Exercise prompt:
Reproduce exactly the lines of the listing from the one containing "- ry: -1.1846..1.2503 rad" to its final line, both included.

Data:
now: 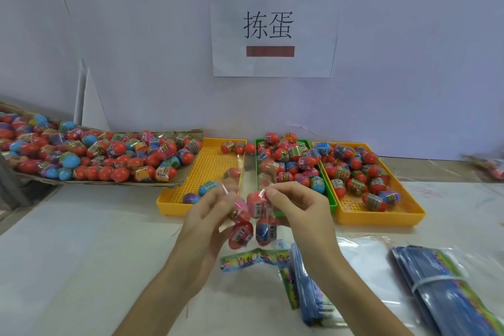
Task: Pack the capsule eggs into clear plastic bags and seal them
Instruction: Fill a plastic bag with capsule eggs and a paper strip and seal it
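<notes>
1. At the far left, a cardboard tray [174,184] lies on the bench [81,254], heaped with loose capsule eggs [117,155].
2. Right of it sits a yellow tray [207,169] holding only a few eggs.
3. The left hand [210,215] pinches the left edge of a clear plastic bag [249,215] held above the near bench; several eggs are already inside.
4. The right hand [297,207] pinches the bag's opposite edge near the top, fingers curled on the film.
5. This looks like the closing step: the mouth is held up between both hands, apparently not yet sealed. Next, the top edges need pressing together along their length.
6. Behind are a green tray [331,199] and another yellow tray [387,217], both full of eggs.
7. Near right lie printed header cards [253,258] and bundled card stacks [441,289].
</notes>
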A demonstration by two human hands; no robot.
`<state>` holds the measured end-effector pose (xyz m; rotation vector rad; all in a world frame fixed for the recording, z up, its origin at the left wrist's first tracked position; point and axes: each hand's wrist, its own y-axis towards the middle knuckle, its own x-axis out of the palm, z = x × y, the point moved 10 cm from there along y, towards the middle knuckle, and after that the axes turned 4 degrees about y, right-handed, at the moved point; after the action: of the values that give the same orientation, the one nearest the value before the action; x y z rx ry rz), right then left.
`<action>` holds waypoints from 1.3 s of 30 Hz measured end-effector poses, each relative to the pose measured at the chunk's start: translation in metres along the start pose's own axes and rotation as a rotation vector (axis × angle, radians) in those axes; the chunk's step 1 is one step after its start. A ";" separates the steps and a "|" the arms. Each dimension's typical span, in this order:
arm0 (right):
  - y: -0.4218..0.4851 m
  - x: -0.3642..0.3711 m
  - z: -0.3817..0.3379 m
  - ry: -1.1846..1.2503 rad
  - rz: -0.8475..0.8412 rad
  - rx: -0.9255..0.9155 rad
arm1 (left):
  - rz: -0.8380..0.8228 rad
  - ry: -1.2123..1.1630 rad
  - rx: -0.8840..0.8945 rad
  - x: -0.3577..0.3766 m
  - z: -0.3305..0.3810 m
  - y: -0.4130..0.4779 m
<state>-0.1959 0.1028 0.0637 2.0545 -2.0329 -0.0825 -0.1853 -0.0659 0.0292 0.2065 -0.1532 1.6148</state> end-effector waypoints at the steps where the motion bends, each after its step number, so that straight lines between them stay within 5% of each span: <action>1: 0.000 -0.001 0.000 0.000 0.005 0.000 | -0.016 0.022 0.005 0.001 0.000 -0.001; 22: 0.003 -0.007 0.011 -0.044 0.038 -0.010 | 0.155 0.037 0.068 -0.011 0.006 -0.005; 30: 0.003 -0.011 0.012 -0.103 0.087 -0.054 | 0.309 0.231 0.202 -0.022 0.014 -0.011; 39: 0.008 -0.023 0.004 -0.145 0.092 -0.081 | 0.042 0.016 0.074 0.001 0.005 -0.005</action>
<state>-0.2049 0.1249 0.0590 1.9556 -2.1671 -0.2995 -0.1800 -0.0656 0.0343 0.2487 -0.0855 1.6652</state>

Result of this task:
  - ry: -1.1846..1.2503 rad
  - rz: -0.8475..0.8412 rad
  - rx: -0.9255..0.9155 rad
arm1 (left):
  - rz: -0.8380..0.8228 rad
  - ry: -1.2123..1.1630 rad
  - rx: -0.8840..0.8945 rad
  - x: -0.3577..0.3766 m
  - z: -0.3305..0.3810 m
  - y: -0.4130..0.4779 m
<state>-0.1959 0.1028 0.0637 2.0545 -2.0329 -0.0825 -0.1853 -0.0659 0.0292 0.2065 -0.1532 1.6148</state> end-effector waypoints at the steps where the motion bends, each after its step number, so that straight lines between them stay within 5% of each span: <action>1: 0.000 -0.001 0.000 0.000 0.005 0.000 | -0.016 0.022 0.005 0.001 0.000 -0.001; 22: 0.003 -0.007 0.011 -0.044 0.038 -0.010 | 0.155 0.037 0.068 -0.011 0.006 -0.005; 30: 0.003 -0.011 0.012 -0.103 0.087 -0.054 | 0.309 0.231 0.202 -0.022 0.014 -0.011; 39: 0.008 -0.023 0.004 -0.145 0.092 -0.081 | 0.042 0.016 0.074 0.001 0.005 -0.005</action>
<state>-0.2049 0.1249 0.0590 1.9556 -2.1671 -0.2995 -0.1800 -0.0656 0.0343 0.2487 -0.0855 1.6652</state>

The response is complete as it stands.